-- Opening Marker --
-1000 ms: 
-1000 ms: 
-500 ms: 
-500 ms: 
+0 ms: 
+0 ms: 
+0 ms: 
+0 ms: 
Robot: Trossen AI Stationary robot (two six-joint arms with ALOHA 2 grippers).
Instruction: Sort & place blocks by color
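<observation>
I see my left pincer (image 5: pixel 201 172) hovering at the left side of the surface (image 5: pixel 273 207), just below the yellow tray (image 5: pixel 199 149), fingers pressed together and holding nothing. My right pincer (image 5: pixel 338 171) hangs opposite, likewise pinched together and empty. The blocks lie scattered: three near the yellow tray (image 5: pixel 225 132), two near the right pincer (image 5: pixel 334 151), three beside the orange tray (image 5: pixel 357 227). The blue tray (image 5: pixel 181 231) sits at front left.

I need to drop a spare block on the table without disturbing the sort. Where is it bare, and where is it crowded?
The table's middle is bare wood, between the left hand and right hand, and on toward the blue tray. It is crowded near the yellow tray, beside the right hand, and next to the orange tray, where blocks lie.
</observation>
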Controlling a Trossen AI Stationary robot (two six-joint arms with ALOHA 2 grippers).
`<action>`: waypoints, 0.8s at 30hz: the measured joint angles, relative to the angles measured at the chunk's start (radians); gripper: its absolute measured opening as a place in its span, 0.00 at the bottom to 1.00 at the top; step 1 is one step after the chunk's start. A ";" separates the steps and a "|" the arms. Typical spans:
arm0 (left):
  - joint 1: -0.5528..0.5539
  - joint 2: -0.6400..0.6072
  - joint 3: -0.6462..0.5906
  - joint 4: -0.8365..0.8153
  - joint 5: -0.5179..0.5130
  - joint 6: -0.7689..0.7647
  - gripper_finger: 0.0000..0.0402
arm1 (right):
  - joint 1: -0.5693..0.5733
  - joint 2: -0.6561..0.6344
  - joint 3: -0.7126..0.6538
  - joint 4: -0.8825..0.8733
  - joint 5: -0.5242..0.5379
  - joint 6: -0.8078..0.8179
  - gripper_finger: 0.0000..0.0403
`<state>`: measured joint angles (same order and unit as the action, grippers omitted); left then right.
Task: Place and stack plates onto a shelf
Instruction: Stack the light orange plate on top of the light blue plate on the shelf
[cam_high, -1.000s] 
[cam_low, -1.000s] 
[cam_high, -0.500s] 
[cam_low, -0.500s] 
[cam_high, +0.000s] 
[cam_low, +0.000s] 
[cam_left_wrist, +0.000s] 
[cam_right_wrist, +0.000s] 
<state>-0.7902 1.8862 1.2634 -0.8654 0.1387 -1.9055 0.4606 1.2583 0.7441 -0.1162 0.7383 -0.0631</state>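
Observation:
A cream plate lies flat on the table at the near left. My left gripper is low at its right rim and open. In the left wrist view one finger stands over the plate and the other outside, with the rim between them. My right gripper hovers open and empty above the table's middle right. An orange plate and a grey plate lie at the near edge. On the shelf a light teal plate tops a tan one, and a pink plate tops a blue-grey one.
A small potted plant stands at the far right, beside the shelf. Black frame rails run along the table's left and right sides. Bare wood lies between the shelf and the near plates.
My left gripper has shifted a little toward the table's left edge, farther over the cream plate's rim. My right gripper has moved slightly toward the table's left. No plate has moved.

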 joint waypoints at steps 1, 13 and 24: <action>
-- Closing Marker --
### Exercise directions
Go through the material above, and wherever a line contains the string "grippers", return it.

### Output of the task
Robot: Trossen AI Stationary robot (two six-joint arms with ALOHA 2 grippers).
Controlling a Trossen AI Stationary robot (two six-joint arms with ALOHA 2 grippers).
`<state>`: measured joint angles (same order and unit as the action, grippers omitted); left then right.

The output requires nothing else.